Phoenix: (1) breach of contract for Phoenix’s “failure and refusal to pay the amounts owed to [Foster] for the Loss pursuant to the insurance coverage afforded by the Policy” and its “refus[al] to comply with the Policy’s appraisal clause after proper demand by Plaintiff” (Id. at ¶ 40); (2) declaratory judgment requesting, in part, “that the Court declare that [Phoenix] is obligated to appoint an appraiser and proceed with appraisal to determine the amount of the loss to the Insured Premises associated with the Loss” (Id. at ¶ 47); and (3) statutory bad faith based on Phoenix’s improper, bad-faith claims handling practices (Id. at ¶¶ 48-51). Phoenix removed the action to this Court on February 22, 2021. (Doc. No. 1). In its answer, Phoenix raises seven affirmative defenses, including that (1) Foster has been fully indemnified, and (2) Foster waived its right to appraisal. (Doc. No. 10 at PageID # 292-295). On March 4, 2022, Phoenix moved for summary judgment on

its first two affirmative defenses and on Foster’s claims for breach of contract, declaratory judgment, and statutory bad faith. (Doc. No. 58). II. STANDARD OF REVIEW Summary judgment is appropriate “if the movant shows that there is no genuine dispute as to any material fact and the movant is entitled to judgment as a matter of law.” Fed. R. Civ. P. 56(a). The party bringing the summary judgment motion has the initial burden of informing the Court of the basis for its motion and identifying portions of the record that demonstrate the absence of a genuine dispute over material facts. Rodgers v. Banks, 344 F.3d 587, 595 (6th Cir. 2003). The moving party may satisfy this burden by presenting affirmative evidence that negates an element of the non-moving party's claim or by demonstrating an absence of evidence to support the nonmoving party's case. Id.
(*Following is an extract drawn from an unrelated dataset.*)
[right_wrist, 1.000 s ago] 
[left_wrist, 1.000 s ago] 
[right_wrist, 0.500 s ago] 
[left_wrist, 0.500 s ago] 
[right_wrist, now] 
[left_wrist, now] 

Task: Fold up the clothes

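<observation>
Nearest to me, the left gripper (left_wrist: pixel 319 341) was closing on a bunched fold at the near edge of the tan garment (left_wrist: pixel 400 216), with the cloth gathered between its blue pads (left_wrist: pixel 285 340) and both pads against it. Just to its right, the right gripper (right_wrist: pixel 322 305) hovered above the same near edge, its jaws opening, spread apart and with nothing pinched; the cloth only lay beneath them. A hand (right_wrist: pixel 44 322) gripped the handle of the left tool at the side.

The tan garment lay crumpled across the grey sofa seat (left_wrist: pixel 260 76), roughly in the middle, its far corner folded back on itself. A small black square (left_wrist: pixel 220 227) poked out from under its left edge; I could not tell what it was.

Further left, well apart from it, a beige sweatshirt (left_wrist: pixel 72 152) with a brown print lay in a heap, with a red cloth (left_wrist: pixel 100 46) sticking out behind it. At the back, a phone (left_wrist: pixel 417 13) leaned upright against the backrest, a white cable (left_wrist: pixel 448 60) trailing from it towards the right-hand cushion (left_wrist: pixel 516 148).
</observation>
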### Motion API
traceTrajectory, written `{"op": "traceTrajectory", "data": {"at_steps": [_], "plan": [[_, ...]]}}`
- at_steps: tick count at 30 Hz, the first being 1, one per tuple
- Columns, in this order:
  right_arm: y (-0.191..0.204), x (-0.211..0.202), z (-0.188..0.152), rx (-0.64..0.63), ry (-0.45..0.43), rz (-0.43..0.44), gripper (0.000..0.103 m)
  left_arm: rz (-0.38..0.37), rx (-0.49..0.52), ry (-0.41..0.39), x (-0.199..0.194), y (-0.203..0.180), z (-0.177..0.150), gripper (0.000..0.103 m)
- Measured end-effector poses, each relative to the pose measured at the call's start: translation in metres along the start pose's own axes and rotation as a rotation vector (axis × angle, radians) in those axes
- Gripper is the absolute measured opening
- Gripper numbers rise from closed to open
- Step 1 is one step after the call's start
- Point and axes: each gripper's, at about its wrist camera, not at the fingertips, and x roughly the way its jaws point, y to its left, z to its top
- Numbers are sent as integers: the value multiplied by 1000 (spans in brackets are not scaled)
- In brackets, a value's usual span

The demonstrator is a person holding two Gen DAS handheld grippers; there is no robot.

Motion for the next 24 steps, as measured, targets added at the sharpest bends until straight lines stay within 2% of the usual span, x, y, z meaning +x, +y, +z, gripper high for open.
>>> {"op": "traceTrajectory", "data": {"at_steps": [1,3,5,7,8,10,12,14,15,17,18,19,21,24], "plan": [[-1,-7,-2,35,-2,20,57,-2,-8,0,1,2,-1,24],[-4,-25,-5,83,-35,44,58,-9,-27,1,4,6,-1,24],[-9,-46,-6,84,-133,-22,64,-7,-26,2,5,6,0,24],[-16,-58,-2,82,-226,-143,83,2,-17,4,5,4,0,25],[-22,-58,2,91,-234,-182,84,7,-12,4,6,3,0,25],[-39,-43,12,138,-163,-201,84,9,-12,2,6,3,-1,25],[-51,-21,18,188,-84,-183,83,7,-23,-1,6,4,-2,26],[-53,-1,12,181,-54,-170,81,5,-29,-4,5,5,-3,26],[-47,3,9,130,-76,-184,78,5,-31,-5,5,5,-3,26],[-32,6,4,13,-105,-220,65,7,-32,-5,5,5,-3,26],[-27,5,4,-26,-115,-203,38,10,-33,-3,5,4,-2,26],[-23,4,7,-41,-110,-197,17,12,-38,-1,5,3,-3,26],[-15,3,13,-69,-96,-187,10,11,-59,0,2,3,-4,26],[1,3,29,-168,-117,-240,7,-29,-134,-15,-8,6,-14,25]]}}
In evaluating a motion for summary judgment, the court views the facts in the light most favorable for the nonmoving party, and draws all reasonable inferences in favor of the nonmoving

party. Bible Believers v. Wayne Cty., Mich., 805 F.3d 228, 242 (6th Cir. 2015); Wexler v. White’s Fine Furniture, Inc., 317 F.3d 564, 570 (6th Cir. 2003). The Court does not weigh the evidence, judge the credibility of witnesses, or determine the truth of the matter. Anderson v. Liberty Lobby, Inc., 477 U.S. 242, 249 (1986). Rather, the Court determines whether sufficient evidence has been presented to make the issue of material fact a proper jury question. Id. The mere scintilla of evidence in support of the nonmoving party’s position is insufficient to survive summary judgment; instead, there must be evidence of which the jury could reasonably find for the nonmoving party. Rodgers v. Banks, 344 F.3d 587, 595 (6th Cir. 2003). III. ANALYSIS A. Affirmative Defenses

1. First Affirmative Defense Phoenix moves for summary judgment on its first affirmative defense that Foster has been fully indemnified under the Policy for the Loss by virtue of its sale of the Insured Property and receipt of Phoenix’s Actual Cash Value payments. (See Doc. No. 59 at 7-14; Doc. No. 10 at PageID # 293-294). According to Phoenix, its first affirmative defense is “based on the broad evidence rule set forth by the Tennessee Supreme Court’s decision in Braddock and the principles of indemnity.” (Doc. No. 59 at 19 (citing id. at Section V (A)(1)). For the reasons discussed below, Phoenix’s first affirmative defense fails as a matter of law.